There’s not much camping to be had in Colorado in February but we were quickly making plans for a trip to Zion National Park in early April. We had tried this trip a couple of times in the past, but were always derailed for one reason or another. This was our inaugural trip in Libby and it was great. We couldn’t wait to do more and managed to get out fairly often throughout the summer. But it never felt like it was enough and dropping Libby off in the storage yard at the end of each trip was always accompanied with a tinge of sadness.

Little did we know that reuniting with the RV life would quickly relight the spark of our full-timing dream. When we were debating the purchase, we had briefly talked about the possibility of eventually using it to begin our full-timing adventures, “5 or more years down the road”. HA! In the meantime, until we were at that point, she would make a great weekender/vacation rig. Well, Libby served her purpose well, albeit a little shorter than we anticipated!

But once that spark was relit, the flame just kept getting brighter and brighter…to the point where we couldn’t ignore it any longer. So I started reading, more just out of curiosity, figuring that whatever I learned would be helpful when we were eventually ready. What I didn’t really count on was the more I read, the more I wanted to know. And the more I knew, the more excited I became. And the more excited I got, the more I researched. And the more I researched, the more certain I became that this was a possibility now. Oh, if only we had a crystal ball to see into the future!
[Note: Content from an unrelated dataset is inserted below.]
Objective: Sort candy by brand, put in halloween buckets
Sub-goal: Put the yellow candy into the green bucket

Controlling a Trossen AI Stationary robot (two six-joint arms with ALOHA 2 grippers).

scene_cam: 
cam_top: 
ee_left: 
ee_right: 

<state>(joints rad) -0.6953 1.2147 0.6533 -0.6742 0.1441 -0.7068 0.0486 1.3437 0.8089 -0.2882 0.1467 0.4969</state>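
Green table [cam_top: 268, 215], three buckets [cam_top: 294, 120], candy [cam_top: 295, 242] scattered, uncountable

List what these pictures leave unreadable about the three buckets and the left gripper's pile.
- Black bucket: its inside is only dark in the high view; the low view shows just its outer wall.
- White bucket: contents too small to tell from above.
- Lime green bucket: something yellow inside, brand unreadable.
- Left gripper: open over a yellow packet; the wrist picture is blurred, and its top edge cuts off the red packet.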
At one point during my research, I ran across the RV-Dreams website…and our lives were transformed. First by Howard and Linda, and then eventually by all of the great people we have come to know through the forum and the Rally. I have no doubt that we would have eventually ended up at this same point, but I think it would have taken much longer. The confidence and support we have gained through this group has given us a huge boost forward. I started by reading Howard’s journals from the beginning, when they were just making their decision, through the most current one. Howard posts almost daily and my day just doesn’t seem complete without a little touch of Howard. Shortly after starting on the journals, I began following the forum. I “lurked” anonymously for awhile and then got the courage to introduce myself. I immediately felt welcomed into the family and fairly soon after, we decided that we needed to attend the Rally and meet these folks. The rest, as they say, is history. This blog was launched just prior to the Rally in October, so I won’t rehash the last few months here.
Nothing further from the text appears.